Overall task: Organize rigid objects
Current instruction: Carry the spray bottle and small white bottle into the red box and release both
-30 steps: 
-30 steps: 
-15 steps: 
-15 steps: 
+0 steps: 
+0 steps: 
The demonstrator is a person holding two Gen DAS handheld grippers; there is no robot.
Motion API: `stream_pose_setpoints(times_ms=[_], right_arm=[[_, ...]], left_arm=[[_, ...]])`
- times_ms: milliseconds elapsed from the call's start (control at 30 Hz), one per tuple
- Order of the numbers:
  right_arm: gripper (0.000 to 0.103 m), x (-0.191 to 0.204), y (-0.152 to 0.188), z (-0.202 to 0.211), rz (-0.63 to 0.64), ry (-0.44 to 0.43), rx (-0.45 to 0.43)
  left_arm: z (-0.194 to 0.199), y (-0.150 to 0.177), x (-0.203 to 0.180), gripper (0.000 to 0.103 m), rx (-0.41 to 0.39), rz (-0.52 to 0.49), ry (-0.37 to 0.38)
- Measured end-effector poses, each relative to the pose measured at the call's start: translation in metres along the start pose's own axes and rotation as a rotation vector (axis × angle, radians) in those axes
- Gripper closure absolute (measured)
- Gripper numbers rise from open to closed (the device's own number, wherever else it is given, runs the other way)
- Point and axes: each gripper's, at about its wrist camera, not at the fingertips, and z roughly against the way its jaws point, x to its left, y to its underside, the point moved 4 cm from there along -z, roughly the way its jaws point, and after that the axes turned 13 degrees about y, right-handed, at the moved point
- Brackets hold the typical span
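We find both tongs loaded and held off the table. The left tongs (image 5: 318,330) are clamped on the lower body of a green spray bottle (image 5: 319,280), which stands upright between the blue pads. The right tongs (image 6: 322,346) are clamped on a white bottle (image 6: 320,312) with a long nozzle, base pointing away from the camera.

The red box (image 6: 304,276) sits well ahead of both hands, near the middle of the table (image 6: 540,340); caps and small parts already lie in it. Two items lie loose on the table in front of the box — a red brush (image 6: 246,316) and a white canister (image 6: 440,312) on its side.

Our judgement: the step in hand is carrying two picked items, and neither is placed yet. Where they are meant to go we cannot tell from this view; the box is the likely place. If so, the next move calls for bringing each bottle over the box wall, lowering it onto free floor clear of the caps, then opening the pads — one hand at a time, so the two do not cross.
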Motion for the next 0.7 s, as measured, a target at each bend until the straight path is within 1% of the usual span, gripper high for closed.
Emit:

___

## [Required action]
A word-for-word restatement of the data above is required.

## [Written response]
Overall task: Organize rigid objects
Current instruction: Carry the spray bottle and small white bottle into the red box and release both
-30 steps: 
-30 steps: 
-15 steps: 
-15 steps: 
+0 steps: 
+0 steps: 
The demonstrator is a person holding two Gen DAS handheld grippers; there is no robot.
Motion API: `stream_pose_setpoints(times_ms=[_], right_arm=[[_, ...]], left_arm=[[_, ...]])`
- times_ms: milliseconds elapsed from the call's start (control at 30 Hz), one per tuple
- Order of the numbers:
  right_arm: gripper (0.000 to 0.103 m), x (-0.191 to 0.204), y (-0.152 to 0.188), z (-0.202 to 0.211), rz (-0.63 to 0.64), ry (-0.44 to 0.43), rx (-0.45 to 0.43)
  left_arm: z (-0.194 to 0.199), y (-0.150 to 0.177), x (-0.203 to 0.180), gripper (0.000 to 0.103 m), rx (-0.41 to 0.39), rz (-0.52 to 0.49), ry (-0.37 to 0.38)
- Measured end-effector poses, each relative to the pose measured at the call's start: translation in metres along the start pose's own axes and rotation as a rotation vector (axis × angle, radians) in those axes
- Gripper closure absolute (measured)
- Gripper numbers rise from open to closed (the device's own number, wherever else it is given, runs the other way)
- Point and axes: each gripper's, at about its wrist camera, not at the fingertips, and z roughly against the way its jaws point, x to its left, y to its underside, the point moved 4 cm from there along -z, roughly the way its jaws point, and after that the axes turned 13 degrees about y, right-handed, at the moved point
- Brackets hold the typical span
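We find both tongs loaded and held off the table. The left tongs (image 5: 318,330) are clamped on the lower body of a green spray bottle (image 5: 319,280), which stands upright between the blue pads. The right tongs (image 6: 322,346) are clamped on a white bottle (image 6: 320,312) with a long nozzle, base pointing away from the camera.

The red box (image 6: 304,276) sits well ahead of both hands, near the middle of the table (image 6: 540,340); caps and small parts already lie in it. Two items lie loose on the table in front of the box — a red brush (image 6: 246,316) and a white canister (image 6: 440,312) on its side.

Our judgement: the step in hand is carrying two picked items, and neither is placed yet. Where they are meant to go we cannot tell from this view; the box is the likely place. If so, the next move calls for bringing each bottle over the box wall, lowering it onto free floor clear of the caps, then opening the pads — one hand at a time, so the two do not cross.
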Motion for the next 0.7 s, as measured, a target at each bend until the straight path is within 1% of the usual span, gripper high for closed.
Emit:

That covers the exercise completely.